• ABOUT THIS EXERCISE:
Which lines in the data below contain the string "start"? Show each one.

• STORED DATA:
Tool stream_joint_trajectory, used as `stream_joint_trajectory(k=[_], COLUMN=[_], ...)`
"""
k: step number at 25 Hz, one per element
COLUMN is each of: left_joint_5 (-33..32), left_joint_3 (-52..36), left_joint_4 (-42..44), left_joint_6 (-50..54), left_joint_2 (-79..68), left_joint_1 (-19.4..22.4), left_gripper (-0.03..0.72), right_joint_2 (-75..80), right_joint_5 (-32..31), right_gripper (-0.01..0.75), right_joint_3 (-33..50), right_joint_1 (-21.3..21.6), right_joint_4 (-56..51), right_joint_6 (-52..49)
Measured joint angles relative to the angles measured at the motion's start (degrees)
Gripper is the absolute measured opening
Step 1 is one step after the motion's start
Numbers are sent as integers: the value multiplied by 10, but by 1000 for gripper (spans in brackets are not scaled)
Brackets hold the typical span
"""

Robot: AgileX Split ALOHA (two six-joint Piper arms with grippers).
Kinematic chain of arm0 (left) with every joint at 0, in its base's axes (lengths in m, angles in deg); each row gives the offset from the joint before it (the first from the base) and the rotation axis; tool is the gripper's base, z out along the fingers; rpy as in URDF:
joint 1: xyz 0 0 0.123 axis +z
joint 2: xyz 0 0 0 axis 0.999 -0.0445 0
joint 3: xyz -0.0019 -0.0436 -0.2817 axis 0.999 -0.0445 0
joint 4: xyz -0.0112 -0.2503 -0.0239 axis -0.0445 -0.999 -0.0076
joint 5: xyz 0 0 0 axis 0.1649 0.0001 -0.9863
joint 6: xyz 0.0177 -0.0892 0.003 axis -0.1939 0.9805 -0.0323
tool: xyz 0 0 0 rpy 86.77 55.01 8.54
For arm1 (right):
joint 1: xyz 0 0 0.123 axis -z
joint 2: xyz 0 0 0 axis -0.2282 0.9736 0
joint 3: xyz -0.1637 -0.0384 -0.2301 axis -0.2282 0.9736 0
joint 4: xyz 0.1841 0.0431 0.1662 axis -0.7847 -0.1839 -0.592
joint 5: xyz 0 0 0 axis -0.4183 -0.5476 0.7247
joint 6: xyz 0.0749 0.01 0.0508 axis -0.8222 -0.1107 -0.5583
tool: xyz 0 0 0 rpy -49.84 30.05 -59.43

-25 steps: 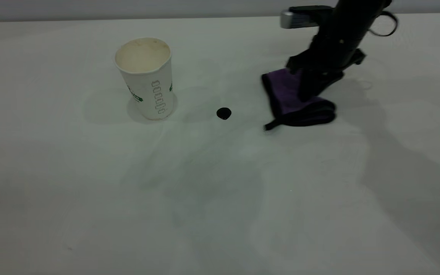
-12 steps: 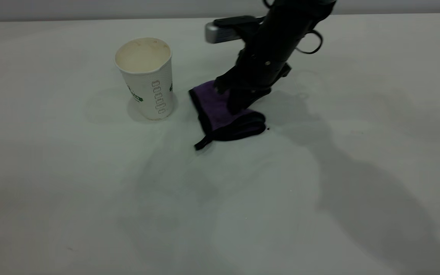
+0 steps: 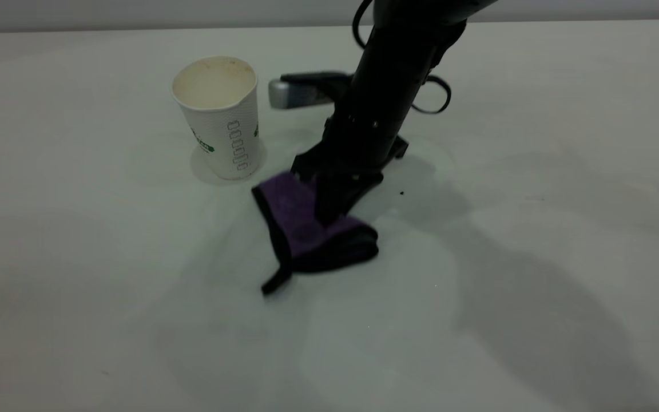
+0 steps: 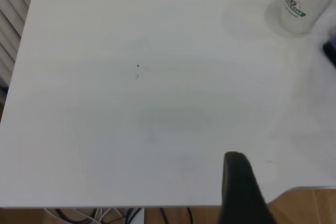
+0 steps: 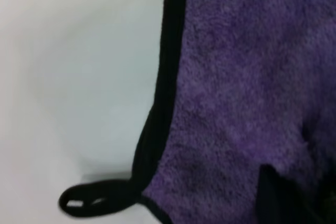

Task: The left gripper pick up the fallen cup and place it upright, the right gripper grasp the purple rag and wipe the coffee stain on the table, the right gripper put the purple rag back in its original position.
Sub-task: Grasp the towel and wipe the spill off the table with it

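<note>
Right claw (image 3: 329, 214) clamped on purple rag (image 3: 301, 226), pressing it flat mid-counter just front-right of upright cup (image 3: 219, 114); stain not visible; rag's home spot likely lies toward right counter edge.

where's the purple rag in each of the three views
Exterior view: the purple rag lies on the table in front of the cup, pinned under the right gripper.
Left wrist view: only a dark sliver at the edge beside the cup, too little to be sure it is the rag.
Right wrist view: the rag fills most of the picture, its black loop on the table.
Shared landmark: the cup, in the exterior and left wrist views.
</note>
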Motion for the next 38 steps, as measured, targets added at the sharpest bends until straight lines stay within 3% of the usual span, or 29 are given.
stream_joint_trajectory(k=[5, 11, 19, 31, 38], left_joint_5=[0, 0, 0, 0, 0], left_joint_3=[0, 0, 0, 0, 0], left_joint_4=[0, 0, 0, 0, 0], left_joint_6=[0, 0, 0, 0, 0], left_joint_2=[0, 0, 0, 0, 0], left_joint_1=[0, 0, 0, 0, 0], left_gripper=[498, 498, 498, 498, 498], right_joint_2=[5, 5, 7, 7, 7], right_joint_5=[-74, -27, 30, 80, 62], right_gripper=[80, 85, 88, 92, 97], right_joint_3=[1, 2, -44, -71, -71], right_joint_1=[-26, -37, 14, 77, 74], right_joint_4=[-9, -16, 3, 136, 75], right_joint_6=[7, -13, -60, -200, -182])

• RESULT FOR THIS EXERCISE:
Measured joint angles relative to the angles measured at the motion's start (degrees)
Step 1 is one step after the motion's start

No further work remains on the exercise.